While rigless P&A is the norm for shallow-water plugging, where most of the wells can be reached from a dry tree on a platform, doing the same work on a subsea well where the production control equipment is on the seafloor is an emerging technology. Decommissioning practices are relying on methods developed for the larger business of maintaining producing wells.
In the North Sea, drilling rigs and risers are pulling out all the steel in some wells to allow placement of cement plugs running from rock to rock with nothing in between. It is costly, but when it comes to plugging, there are significant long-term costs to consider as well.
“Deep water is a completely different animal,” Burguieres said. The added financial and reputational risk of a botched job in deep water increases the pressure to be sure that a deepwater well is “really, really dead,” he said.
Deep Problems
While new ways of doing things are often a hard sell, there is a strong financial wind pushing innovation in plugging and abandonment, which represents from 40% to 50% of the total cost of decommissioning.
In the North Sea, cost estimates keep rising as more jobs are done. The annual Decommissioning Insight survey by the industry group Oil and Gas UK found that the average cost of plugging and abandoning a subsea exploration well there nearly doubled to USD 27.5 million in 2014, compared with the average in 2013. Development well plugging costs averaged 14% more in the latest survey.

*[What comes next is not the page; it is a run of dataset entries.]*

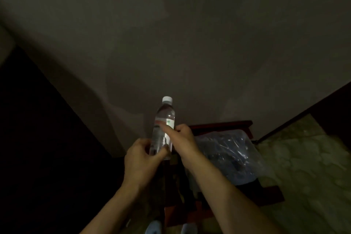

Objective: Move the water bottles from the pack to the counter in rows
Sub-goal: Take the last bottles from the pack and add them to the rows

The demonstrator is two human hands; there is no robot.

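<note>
Both hands hold one water bottle (163,125) upright in the dim middle of the view — the left hand (141,156) curls round its lower part, the right hand (181,138) grips its labelled middle with the thumb across the front. Its white cap (167,99) points up. Just right of it, the crinkled plastic pack (230,155) lies on a dark red surface (220,124), with pale floor (307,157) further right

Head-worn view, forward and down

Clear bottle (163,129), white cap (167,99)
</note>
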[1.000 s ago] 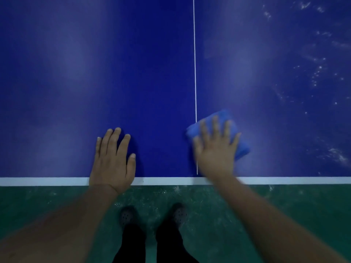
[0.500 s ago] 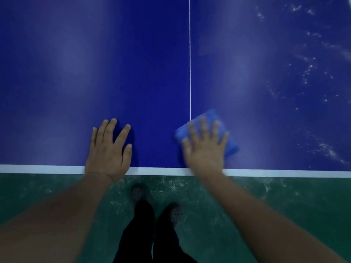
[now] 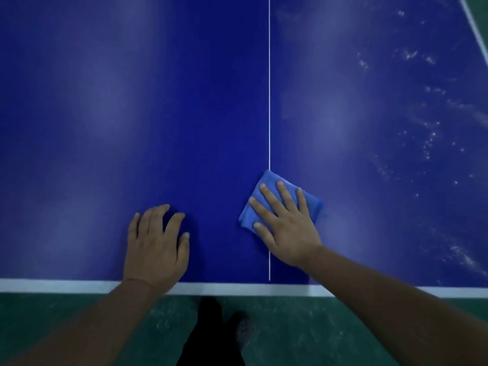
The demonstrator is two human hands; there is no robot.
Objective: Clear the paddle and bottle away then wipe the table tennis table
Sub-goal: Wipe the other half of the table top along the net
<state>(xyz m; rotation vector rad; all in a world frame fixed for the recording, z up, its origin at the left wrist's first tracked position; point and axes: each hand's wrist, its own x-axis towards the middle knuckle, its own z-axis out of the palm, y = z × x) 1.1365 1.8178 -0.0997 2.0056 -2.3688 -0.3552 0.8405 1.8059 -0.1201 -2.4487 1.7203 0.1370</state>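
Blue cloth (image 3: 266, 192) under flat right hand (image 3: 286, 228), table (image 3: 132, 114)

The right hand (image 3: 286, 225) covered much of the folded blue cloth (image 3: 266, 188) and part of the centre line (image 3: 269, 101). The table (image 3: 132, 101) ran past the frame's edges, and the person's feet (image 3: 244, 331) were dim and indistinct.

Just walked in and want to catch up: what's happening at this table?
A person is wiping a blue table tennis table. The right hand presses a folded blue cloth flat on the surface, right at the white centre line near the table's end. The left hand rests on the table by the edge. No paddle or bottle is in view. Whitish specks show on the right part of the table.
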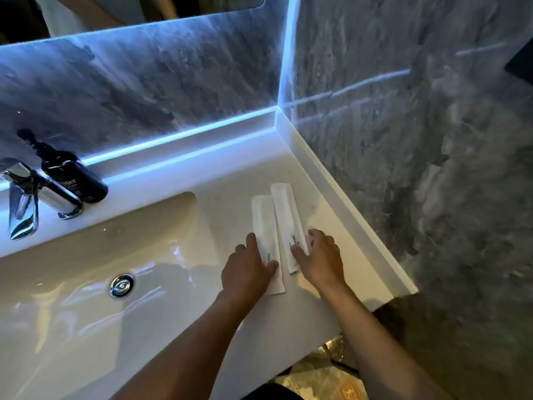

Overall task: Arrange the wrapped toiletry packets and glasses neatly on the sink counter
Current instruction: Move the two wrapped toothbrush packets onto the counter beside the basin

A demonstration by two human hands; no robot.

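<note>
Two long white wrapped packets lie side by side on the white sink counter [326, 203], right of the basin. The left packet [265, 226] sits slightly nearer me than the right packet [285, 215]. My left hand [248, 269] grips the near end of the left packet, thumb on top and a finger along its left edge. My right hand [320, 258] holds the near end of the right packet between thumb and fingers. Both packets rest flat on the counter. No glasses are in view.
The basin [95, 255] with its drain [122, 285] fills the left. A chrome tap [28, 197] and a dark pump bottle [72, 174] stand behind it. Marble walls close the back and right. The counter's front edge [317, 339] drops to the floor.
</note>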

But the rising cost provides a motivation for change in the way jobs are done, which is in part a regulatory issue, and the methods used to do the work. “Decommissioning provides a great opportunity,” said Adam Davey, economics and market intelligence manager for Oil and Gas UK. It is early-in-the-cycle, well-removal work and with advances “we can knock billions off our decommissioning bill.”
While wells in the North Sea are on the continental shelf, they share many of the challenges found in deep water. They are often in relatively deep water with subsea hardware that can be hard to get past and plug.
There are majors in the North Sea doing rock-to-rock plugging. It is like a dentist drilling out the remains of a broken filling before replacing it.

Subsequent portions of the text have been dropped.